At least he did manage to trick a sincere sentiment out of Dr. Cox about his leaving, and Cox’s face when he realized that J.D. had heard him call him a great doctor, a great person and (even worse) his friend, was priceless. Even better was his threat to the Intern who set him up. “He gets to leave. You have to stay.” Yeah, she hadn’t thought that through. Guess who’s on Dr. Cox’s shit list if the show comes back next year.

It was also appropriate that Ted didn’t get any sort of goodbye and remained the “Awwwww man!” guy to the bitter end. He was even available for Jordan to be mean to after she struggled and said nice things to J.D.

I don’t know who all might come back for a new season of the show, but without J.D.’s narratives, it’s going to be a completely different animal than it is right now. Even if Zach Braff comes back for a few episodes, we’re still looking at more of a spin-off with the Interns than a direct continuation, unless they keep almost everyone else. I guess they could dump the internal monologues, but then it might lose a lot of its charm. Can anyone else carry that torch regularly?

Photo Credit: ABC

Categories: | Episode Reviews | General | TV Shows |

3 Responses to “Scrubs – Saying goodbye to Sacred Heart”

May 7, 2009 at 2:49 PM

I think the Janitor’s real name is Tommy (not Tony).

There was one of the episodes where the Janitor and Cox were friends outside of work but pretended not to be at work. The Janitor made some kind of crack in front of his clique to show he didn’t like doctors and one of the guys is heard saying “that’s a good one, Tom.”

It speaks to the Janitor’s character that he would lie to JD to the end like that, and one of my favorite Janitor moments was “the ghost that haunts pediatrics” was on the comedy central episodes last night before the finale.

May 7, 2009 at 2:49 PM

Its odd that I don’t want a show I love to get renewed, but I don’t want Scrubs to be renewed. This was a perfect ending to this show.

May 7, 2009 at 7:10 PM

Check out this interview with Bill Lawrence.

I am also totally on board for ending Scrubs in its current form but that isn’t what Bill Lawrence is going to do anyways if the new show is picked up.
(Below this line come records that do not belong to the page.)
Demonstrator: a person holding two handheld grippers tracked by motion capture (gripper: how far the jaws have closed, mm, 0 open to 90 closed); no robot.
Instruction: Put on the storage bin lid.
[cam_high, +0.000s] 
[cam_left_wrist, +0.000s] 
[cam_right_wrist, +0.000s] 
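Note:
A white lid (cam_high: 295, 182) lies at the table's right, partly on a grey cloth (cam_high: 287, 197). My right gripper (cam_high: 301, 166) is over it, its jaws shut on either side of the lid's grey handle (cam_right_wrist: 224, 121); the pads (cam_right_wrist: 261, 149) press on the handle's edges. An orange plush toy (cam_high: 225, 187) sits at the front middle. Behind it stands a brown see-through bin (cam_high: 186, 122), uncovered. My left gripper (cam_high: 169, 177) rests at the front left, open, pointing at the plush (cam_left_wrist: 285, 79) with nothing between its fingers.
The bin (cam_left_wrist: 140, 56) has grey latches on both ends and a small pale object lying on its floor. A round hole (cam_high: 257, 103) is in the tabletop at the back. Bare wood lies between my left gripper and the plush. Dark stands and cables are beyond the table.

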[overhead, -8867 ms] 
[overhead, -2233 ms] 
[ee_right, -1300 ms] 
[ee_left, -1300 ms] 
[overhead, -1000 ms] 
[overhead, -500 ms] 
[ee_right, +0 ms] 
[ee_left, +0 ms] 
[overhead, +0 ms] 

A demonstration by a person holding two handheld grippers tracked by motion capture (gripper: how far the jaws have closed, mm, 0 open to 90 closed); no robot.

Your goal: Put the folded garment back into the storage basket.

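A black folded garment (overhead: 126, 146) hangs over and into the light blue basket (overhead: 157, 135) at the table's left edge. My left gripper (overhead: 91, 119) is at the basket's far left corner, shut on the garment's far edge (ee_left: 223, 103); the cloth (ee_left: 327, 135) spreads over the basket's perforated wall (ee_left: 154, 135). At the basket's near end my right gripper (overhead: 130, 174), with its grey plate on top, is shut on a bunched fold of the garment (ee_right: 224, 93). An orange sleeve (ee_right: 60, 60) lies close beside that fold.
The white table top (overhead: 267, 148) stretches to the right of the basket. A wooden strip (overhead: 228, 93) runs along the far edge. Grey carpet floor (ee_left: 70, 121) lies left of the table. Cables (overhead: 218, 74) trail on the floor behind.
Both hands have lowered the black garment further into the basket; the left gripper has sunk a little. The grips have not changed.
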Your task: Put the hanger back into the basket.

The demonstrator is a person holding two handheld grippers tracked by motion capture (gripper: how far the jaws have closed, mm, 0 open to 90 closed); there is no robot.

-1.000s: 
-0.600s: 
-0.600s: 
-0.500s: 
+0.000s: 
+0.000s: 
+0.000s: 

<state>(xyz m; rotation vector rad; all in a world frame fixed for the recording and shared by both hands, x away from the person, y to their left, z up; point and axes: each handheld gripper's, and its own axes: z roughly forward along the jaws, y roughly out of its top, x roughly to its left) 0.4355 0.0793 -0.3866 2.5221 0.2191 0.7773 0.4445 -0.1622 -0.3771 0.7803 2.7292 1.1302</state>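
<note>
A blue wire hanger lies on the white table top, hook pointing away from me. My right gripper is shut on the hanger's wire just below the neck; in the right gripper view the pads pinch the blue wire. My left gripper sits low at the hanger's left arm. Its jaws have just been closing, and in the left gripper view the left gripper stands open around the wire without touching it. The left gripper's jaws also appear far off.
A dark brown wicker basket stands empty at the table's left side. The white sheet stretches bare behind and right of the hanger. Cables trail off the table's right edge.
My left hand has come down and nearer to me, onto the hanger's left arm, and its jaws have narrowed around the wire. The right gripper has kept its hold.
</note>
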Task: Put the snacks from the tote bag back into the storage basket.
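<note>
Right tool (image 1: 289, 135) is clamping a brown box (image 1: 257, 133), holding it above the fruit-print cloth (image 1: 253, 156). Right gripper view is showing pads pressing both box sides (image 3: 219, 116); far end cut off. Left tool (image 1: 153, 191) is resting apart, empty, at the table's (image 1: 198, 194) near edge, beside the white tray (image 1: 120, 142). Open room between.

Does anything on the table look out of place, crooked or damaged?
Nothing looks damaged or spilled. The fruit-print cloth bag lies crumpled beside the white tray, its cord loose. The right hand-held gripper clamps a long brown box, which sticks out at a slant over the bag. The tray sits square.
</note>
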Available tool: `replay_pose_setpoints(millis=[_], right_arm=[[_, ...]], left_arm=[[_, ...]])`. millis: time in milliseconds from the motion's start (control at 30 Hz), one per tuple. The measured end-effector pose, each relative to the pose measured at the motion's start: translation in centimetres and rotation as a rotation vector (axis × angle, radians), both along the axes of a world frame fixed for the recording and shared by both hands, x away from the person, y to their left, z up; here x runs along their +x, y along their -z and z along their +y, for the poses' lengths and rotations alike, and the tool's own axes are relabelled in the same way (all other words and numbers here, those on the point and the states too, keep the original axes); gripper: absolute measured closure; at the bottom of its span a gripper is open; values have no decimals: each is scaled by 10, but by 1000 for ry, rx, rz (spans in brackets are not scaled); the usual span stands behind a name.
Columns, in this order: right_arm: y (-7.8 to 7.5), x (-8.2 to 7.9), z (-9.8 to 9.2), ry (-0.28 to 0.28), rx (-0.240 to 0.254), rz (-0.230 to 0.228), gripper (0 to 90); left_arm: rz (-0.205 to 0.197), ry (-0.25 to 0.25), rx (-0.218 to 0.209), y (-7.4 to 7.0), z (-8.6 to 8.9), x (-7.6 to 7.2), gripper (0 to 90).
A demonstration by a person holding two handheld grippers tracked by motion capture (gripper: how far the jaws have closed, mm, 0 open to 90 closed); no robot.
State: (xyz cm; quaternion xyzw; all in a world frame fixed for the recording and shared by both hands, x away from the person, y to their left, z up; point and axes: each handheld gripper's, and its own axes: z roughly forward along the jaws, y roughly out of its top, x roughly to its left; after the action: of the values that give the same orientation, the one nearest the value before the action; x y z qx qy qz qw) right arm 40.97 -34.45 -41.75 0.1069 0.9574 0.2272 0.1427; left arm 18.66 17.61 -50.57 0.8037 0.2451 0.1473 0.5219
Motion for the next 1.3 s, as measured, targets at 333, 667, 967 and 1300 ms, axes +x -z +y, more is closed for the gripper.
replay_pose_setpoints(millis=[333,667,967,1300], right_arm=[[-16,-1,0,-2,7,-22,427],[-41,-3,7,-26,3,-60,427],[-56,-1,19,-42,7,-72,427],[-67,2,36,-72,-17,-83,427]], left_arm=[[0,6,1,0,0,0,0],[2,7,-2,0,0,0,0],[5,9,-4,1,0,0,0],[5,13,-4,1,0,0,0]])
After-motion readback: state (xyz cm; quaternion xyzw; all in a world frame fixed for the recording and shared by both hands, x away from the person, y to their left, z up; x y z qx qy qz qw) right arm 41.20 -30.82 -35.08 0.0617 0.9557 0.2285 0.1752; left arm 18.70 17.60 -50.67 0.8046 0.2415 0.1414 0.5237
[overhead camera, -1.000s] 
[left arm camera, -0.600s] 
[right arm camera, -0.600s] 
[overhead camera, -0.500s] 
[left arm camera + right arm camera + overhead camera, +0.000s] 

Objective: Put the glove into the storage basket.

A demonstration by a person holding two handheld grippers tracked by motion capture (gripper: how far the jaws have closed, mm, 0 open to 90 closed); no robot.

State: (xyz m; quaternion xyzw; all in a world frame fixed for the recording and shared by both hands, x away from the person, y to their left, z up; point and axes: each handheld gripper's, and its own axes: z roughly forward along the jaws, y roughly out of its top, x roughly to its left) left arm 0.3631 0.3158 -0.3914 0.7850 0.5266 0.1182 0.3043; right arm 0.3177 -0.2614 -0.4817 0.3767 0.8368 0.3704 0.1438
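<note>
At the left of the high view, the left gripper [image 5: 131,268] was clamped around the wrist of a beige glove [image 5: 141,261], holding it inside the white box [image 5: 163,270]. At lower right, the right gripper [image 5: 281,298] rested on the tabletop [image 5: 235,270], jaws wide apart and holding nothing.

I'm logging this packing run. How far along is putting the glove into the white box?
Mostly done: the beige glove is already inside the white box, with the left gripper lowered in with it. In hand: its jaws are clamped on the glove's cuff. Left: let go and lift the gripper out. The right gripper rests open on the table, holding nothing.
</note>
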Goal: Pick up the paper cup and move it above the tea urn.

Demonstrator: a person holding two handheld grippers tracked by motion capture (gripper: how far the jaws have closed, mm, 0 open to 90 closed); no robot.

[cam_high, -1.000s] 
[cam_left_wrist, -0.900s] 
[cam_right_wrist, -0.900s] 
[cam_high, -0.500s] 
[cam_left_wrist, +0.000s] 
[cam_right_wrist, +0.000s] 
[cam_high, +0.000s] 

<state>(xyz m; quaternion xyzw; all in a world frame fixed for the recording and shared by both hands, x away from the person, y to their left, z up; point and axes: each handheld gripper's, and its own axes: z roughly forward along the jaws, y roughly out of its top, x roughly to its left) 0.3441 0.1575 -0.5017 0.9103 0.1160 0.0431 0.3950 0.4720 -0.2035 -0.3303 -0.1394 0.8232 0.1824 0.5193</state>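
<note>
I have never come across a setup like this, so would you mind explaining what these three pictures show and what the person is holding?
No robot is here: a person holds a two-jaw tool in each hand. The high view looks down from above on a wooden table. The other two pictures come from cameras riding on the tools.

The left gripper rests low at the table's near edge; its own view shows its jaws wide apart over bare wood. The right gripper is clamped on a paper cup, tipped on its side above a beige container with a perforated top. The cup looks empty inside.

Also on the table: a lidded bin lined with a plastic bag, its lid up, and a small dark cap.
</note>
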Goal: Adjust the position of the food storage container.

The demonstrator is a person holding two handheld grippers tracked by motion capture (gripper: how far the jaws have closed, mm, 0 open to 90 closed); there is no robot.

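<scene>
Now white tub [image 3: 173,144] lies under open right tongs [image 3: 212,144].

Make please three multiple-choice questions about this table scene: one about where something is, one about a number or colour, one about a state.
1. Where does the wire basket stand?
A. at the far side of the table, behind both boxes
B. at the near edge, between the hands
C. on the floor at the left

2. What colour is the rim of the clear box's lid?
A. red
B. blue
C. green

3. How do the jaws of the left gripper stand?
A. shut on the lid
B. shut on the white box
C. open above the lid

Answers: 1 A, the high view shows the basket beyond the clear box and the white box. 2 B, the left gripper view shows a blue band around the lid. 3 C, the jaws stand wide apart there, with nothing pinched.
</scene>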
It’s going to be like Frasier was to Cheers – or Joey to Friends (even though I didn’t like that comparison for Joey sucked when they introduced the token black dude).

I’m totally on board for that.

Concerning the finally – man I got so chocked up and teary-eyed, the ending was picture perfect. Thanks for writing this Jason.

Just goes to show that Stella isn’t the mother. Period.